One day, I would have my placement in the ward where Hashirama worked, to learn how to take care of trauma patients. I didn't tell him, wanting to surprise him. I would never forget the look on his face when he saw me in nursing scrubs.

It was him, me and two other nursing students, and I saw how hard he worked not to let it show the he knew me. But more than once, I saw him look at me with famine in his eyes that I could just hope the others did not notice.

Then, when I was sitting down having lunch with my two classmates, Hashirama seemed to have had enough. He came up to us and cleared his throat.

"Excuse me, Mr Uchiha? A moment, please, if you'll follow me."

He led me in front of him with a hand on my shoulder, and I could hear his heavy breathing behind me. I was trembling in anticipation as he led me through the corridors.

Then, in one that was completely empty, he suddenly pushed me to the side into a bathroom that I hadn't even noticed was there. He locked us into a stall, and I could only pray we were alone as he bent me over, pulled mine and then his trousers down, put a hand over my mouth and pushed himself into me.

He fucked me bloody, and it didn't take him twelve seconds to come inside me, his seed and my blood mixing on my thigh to create pink.

He leaned forwards to whisper in my ear.

"I get off early today. I have an idea. I will stop on the way home to get you a little something. When you come home, you will wear it without protest and play the part." He squeezed my cheeks threateningly but lovingly, squeezing my face. "Understood?"

I nodded, and he released me and left me like that, leaking and dripping and yearning to come,  a pleasure he had deprived me on purpose.

I couldn't focus for the rest of the day, wondering what my boyfriend was up to. In the Uber home (I didn't take the bus out of fear of being recognised), I jumped my leg in my desire for it to go faster. When I was going to unlock the front door, I failed several times before I managed to get the key in the hole.

Wow, Madara, good thing you don't top.

When I came in, the atmosphere of the apartment hit me like a train, something other than the weather and the scent of chamomile. I saw Hashirama's shoes and coat in the hallway; he was already home. 

"H?"

It felt right calling him that tonight. 

"I'm here", came his dark reply from the living room.

I took a deep breath and fixed my hair a little before going into the room. He was sitting on the couch, and I recognised the trousers and unbuttoned shirt he used to have when we cammed. On the table in front of him was a parcel wrapped in light pink tissue paper.

"For you" he said, looking at me sternly. "Open it." I went to it and started tumbling with the parcel, nervous as I was. "Careful!"

I swallowed and slowed down, and when I finally managed to the present out, I gasped and blushed.

"Hashi..."

"You like it?"

He suddenly sounded concerned.
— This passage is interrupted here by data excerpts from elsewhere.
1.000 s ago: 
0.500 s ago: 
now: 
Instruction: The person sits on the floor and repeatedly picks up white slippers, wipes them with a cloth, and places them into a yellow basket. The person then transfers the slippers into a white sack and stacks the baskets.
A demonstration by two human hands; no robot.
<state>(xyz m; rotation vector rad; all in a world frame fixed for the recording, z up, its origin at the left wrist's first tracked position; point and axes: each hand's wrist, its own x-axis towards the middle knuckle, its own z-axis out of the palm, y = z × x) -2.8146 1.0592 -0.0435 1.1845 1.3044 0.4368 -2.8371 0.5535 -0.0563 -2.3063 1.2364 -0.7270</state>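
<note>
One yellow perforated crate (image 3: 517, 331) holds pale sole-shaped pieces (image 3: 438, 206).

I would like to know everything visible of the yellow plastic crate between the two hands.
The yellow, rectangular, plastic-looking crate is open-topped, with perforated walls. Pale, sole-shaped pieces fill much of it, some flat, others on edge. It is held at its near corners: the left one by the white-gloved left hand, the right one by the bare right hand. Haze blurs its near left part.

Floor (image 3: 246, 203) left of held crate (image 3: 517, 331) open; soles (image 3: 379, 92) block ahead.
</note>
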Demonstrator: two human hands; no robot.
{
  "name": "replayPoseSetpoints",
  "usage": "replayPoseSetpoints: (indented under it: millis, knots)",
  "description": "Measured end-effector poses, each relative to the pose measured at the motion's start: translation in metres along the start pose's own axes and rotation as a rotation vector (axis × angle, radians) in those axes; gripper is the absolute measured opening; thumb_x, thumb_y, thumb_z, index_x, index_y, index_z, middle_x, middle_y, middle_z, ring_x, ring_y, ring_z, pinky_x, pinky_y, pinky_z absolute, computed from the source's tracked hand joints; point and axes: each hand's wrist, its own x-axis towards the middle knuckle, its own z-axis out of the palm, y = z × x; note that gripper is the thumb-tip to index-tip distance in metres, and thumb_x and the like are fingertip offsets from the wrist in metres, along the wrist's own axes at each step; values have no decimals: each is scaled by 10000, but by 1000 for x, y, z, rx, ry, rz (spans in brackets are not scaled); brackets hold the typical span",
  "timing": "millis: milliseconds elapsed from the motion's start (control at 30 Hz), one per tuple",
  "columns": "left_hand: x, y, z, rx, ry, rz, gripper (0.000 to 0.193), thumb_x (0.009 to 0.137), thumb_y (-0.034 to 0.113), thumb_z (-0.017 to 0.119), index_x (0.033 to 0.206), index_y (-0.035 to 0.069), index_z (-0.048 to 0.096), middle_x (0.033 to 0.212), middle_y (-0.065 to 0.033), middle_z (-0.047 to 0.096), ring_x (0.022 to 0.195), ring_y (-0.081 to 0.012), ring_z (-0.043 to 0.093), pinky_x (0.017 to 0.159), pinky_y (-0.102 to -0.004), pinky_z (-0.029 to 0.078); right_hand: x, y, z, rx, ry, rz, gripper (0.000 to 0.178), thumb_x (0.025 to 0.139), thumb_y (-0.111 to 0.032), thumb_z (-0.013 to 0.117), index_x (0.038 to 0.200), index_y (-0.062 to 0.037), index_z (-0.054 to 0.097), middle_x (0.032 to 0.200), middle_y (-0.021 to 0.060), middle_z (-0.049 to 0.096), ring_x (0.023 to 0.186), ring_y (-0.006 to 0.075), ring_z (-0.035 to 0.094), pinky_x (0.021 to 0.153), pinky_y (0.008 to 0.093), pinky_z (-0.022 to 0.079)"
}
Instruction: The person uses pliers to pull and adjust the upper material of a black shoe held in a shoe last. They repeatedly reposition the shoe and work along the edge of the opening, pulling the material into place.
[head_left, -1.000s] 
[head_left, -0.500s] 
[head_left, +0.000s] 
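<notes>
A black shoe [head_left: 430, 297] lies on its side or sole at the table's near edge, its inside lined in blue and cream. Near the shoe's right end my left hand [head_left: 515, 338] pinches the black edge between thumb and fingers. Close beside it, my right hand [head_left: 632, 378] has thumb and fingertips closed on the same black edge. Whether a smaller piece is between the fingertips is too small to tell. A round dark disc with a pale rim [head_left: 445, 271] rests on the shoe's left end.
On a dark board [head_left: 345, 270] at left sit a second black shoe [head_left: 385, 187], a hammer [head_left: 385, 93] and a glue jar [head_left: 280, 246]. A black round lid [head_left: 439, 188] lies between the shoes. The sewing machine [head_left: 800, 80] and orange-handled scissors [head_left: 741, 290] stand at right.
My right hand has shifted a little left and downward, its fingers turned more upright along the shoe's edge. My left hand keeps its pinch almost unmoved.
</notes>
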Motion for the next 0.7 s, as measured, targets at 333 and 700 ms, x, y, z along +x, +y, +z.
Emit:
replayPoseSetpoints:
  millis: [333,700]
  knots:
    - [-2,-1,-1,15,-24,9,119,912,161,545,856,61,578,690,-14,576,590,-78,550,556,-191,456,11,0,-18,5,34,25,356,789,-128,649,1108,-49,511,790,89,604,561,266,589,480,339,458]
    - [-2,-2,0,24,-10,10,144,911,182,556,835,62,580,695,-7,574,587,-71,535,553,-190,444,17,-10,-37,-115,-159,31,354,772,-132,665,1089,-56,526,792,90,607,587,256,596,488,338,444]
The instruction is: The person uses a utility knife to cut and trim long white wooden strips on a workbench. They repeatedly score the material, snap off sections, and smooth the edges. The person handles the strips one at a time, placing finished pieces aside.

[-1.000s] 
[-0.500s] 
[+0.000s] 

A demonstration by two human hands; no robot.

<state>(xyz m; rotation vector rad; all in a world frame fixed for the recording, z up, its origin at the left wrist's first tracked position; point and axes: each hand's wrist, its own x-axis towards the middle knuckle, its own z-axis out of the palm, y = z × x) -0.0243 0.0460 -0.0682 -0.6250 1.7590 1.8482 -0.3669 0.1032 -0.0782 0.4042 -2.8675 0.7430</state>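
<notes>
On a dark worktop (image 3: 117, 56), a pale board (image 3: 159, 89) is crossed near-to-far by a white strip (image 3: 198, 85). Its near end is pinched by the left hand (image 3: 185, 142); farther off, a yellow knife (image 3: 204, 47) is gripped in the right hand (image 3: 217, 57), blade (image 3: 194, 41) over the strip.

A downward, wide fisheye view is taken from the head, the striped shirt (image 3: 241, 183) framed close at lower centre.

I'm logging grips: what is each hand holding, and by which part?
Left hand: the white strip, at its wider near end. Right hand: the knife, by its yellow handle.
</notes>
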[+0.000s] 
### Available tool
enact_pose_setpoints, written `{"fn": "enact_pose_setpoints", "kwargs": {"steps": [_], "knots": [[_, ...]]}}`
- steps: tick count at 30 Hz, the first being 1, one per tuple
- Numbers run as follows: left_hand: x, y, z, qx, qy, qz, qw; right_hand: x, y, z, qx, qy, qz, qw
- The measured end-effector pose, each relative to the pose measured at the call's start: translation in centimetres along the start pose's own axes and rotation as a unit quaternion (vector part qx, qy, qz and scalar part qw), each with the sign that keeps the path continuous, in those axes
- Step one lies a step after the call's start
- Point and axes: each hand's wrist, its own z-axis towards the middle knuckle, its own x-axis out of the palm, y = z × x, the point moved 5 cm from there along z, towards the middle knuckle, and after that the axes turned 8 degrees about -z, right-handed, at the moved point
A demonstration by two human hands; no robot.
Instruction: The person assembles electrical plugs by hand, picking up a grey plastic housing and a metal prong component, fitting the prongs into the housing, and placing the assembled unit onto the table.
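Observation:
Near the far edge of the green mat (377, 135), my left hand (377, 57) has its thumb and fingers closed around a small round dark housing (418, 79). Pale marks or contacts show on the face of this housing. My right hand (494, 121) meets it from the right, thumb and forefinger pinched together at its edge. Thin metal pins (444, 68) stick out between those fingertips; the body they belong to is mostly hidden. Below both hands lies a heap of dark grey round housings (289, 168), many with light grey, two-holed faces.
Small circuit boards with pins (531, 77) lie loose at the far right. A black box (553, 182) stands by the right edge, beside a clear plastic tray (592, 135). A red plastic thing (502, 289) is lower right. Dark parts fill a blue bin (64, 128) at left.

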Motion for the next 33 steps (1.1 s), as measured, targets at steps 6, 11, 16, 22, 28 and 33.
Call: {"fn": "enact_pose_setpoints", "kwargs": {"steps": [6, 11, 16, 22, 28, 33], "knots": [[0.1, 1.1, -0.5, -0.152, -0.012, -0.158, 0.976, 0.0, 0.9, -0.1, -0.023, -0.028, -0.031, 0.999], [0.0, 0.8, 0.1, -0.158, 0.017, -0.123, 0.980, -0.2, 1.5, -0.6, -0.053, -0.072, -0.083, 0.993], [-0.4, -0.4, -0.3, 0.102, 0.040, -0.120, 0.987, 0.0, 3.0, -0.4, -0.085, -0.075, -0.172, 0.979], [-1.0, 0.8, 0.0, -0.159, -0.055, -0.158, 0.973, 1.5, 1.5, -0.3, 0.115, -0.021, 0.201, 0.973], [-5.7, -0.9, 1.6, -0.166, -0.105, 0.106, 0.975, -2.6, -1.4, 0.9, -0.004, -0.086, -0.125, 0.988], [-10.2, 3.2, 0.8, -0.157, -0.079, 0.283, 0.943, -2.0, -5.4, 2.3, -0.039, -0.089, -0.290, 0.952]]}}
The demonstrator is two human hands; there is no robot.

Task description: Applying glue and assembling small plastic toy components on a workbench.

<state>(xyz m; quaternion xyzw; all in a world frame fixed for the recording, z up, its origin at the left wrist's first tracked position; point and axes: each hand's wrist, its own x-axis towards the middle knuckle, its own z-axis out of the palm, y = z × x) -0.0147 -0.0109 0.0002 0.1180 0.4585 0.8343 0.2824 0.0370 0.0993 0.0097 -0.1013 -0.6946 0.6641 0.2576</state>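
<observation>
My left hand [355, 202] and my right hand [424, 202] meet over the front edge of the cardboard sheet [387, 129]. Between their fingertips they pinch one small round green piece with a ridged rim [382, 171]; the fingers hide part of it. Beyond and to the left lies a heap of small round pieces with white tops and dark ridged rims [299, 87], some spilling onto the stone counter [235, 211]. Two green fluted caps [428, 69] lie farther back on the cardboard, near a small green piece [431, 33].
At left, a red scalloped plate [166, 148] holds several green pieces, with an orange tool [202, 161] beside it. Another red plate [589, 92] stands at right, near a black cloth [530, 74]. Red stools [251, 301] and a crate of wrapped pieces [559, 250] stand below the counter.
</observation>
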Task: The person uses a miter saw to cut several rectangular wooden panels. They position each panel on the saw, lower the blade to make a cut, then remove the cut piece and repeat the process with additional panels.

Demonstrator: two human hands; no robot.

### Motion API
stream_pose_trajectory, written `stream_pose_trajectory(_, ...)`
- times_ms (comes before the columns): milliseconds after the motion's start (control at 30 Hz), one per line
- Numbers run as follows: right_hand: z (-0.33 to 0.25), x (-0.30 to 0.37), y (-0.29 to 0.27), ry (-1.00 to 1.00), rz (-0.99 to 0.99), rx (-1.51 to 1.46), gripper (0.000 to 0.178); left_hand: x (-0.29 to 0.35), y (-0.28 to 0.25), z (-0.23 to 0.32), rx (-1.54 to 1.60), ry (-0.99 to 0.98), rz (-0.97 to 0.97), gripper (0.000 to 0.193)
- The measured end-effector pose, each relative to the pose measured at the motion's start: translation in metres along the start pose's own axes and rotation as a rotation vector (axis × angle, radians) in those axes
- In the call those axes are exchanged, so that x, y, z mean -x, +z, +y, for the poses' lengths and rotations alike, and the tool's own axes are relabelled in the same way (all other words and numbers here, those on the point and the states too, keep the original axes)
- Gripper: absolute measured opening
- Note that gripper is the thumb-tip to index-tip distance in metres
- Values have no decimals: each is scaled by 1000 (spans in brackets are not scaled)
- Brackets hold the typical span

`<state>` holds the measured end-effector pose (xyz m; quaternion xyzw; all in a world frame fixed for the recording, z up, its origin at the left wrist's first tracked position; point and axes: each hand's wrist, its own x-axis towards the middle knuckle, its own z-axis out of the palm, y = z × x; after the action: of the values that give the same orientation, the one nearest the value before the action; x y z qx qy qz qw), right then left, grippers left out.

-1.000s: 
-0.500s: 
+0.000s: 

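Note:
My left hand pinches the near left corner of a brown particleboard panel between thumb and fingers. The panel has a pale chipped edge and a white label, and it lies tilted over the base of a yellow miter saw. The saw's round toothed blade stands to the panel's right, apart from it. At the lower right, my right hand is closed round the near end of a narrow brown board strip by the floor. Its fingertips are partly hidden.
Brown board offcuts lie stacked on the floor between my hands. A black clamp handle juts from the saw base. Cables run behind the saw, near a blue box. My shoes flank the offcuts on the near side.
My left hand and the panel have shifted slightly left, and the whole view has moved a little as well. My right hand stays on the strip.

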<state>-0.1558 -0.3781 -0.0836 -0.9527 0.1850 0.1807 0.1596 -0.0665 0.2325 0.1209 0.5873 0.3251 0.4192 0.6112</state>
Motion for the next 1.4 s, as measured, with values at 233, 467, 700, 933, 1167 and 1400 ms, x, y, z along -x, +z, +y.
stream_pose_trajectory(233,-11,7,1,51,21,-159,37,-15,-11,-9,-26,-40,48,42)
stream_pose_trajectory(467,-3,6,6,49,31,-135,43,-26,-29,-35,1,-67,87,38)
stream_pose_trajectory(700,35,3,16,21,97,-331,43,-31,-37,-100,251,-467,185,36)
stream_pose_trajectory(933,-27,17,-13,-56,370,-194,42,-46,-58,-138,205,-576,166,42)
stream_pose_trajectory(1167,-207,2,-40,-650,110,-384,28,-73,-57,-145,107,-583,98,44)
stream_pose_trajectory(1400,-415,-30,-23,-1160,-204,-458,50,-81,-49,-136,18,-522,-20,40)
I looked at him, and his harsh, domineering self had softened a bit to let his true self, or other self, through.

I looked back at what he had gotten me. The fabric. The seams. The quality.

"I love it."

"Good. Now, go get changed."

I went to our bathroom to put on what he had gotten me, blushing all the while.

Because Hashirama Senju had gotten me a female nursing outfit made of the most beautiful silk.